L’Esprit ouvre un nouveau mode de présence

Cette présence nouvelle du Christ est intimement liée à la promesse de l’Esprit Saint. Avant son Ascension, Jésus annonce à ses disciples qu’ils recevront une force venue d’en haut, capable de les guider et de les fortifier.

L’Esprit ne remplace pas le Christ comme si celui-ci s’effaçait. Il rend au contraire sa présence active au cœur même de l’Église, en ouvrant les croyants à une communion vivante avec le Ressuscité.

L’Ascension apparaît ainsi comme un seuil : elle ne clôt pas l’œuvre du Christ, mais prépare un temps nouveau où sa présence se déploiera autrement, ouvrant déjà le chemin vers Pentecôte et la mission de l’Église.


L’Ascension ouvre le temps de l’Église

L’Ascension ne clôt pas simplement la présence visible du Christ auprès de ses disciples. Elle inaugure un temps nouveau.
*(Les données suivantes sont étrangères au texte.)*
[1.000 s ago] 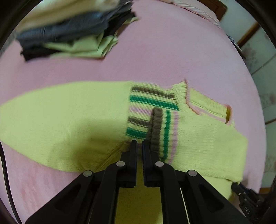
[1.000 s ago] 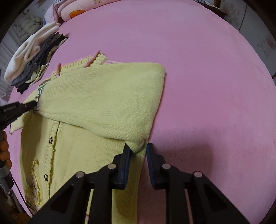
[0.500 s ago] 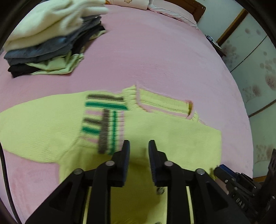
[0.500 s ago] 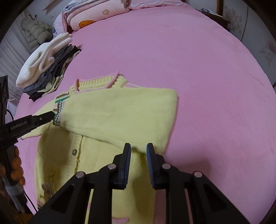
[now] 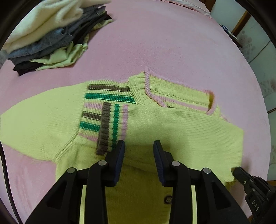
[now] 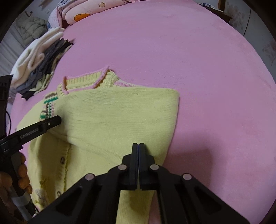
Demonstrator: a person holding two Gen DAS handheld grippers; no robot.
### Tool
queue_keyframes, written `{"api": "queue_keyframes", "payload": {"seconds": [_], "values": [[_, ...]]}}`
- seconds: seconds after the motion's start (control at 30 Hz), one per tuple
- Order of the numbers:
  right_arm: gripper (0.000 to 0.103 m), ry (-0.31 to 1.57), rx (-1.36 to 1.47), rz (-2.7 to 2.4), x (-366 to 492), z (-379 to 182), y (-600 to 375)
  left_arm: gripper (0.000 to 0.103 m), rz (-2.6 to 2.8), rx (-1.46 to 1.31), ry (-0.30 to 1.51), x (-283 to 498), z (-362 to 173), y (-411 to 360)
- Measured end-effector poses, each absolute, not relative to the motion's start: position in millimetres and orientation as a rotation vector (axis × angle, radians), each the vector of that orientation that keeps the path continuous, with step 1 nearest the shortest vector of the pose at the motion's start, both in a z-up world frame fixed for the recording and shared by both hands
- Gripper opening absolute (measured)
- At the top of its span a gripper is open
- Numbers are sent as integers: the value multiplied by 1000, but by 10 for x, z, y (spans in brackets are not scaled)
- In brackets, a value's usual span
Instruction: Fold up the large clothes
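Observation:
A yellow knit cardigan with pink trim lies on the pink bed, also in the right wrist view. Its right sleeve is folded across the chest, and the striped cuff rests by the striped left shoulder. My left gripper is open and empty, just above the folded sleeve beside the cuff; it shows in the right wrist view. My right gripper is shut with nothing between its jaws, over the sleeve's lower edge near the fold; its tip shows in the left wrist view.
A stack of folded clothes sits at the far left of the pink bed, also in the right wrist view. Pillows and bedding lie at the head. Walls and a door frame stand beyond the right edge.
My left gripper let go of the striped cuff, opened wide and drew back. My right gripper released the sleeve's fold, pulled back and closed empty. The sleeve now lies flat across the chest.

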State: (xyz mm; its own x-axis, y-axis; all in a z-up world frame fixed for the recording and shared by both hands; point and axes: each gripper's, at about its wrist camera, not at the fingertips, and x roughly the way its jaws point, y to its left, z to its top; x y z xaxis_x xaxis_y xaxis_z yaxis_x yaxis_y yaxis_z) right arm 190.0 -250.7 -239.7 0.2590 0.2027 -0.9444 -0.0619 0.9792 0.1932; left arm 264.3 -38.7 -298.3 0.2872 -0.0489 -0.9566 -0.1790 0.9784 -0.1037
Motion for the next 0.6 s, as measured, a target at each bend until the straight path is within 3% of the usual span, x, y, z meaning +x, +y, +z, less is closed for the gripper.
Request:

Ceux qui ont marché avec Jésus, entendu son enseignement et rencontré le Ressuscité entrent désormais dans une mission qu’ils ne peuvent plus différer.

Ce passage s’accompagne pourtant d’un temps d’attente. Les disciples ne sont pas immédiatement projetés dans l’action. Ils reçoivent d’abord l’appel à demeurer disponibles, dans l’espérance et la confiance, en attendant l’accomplissement de la promesse faite par le Christ.

Cette attente n’est pas une passivité. Elle prépare intérieurement ceux qui seront bientôt envoyés comme témoins. Ce qu’ils ont vu, entendu et vécu ne peut rester enfermé dans le cercle des premiers disciples : la Bonne Nouvelle est désormais destinée au monde entier.

Ainsi, l’Ascension ouvre déjà le temps de l’Église. Entre ciel et terre, entre promesse et accomplissement, les disciples se tiennent au seuil d’une mission nouvelle, tournés vers Pentecôte, lorsque l’Esprit viendra les rendre capables d’annoncer le Christ vivant.

Élevé dans la gloire du Père, le Christ n’abandonne pas son Église :
il continue de la guider, de l’habiter et de l’envoyer dans le monde.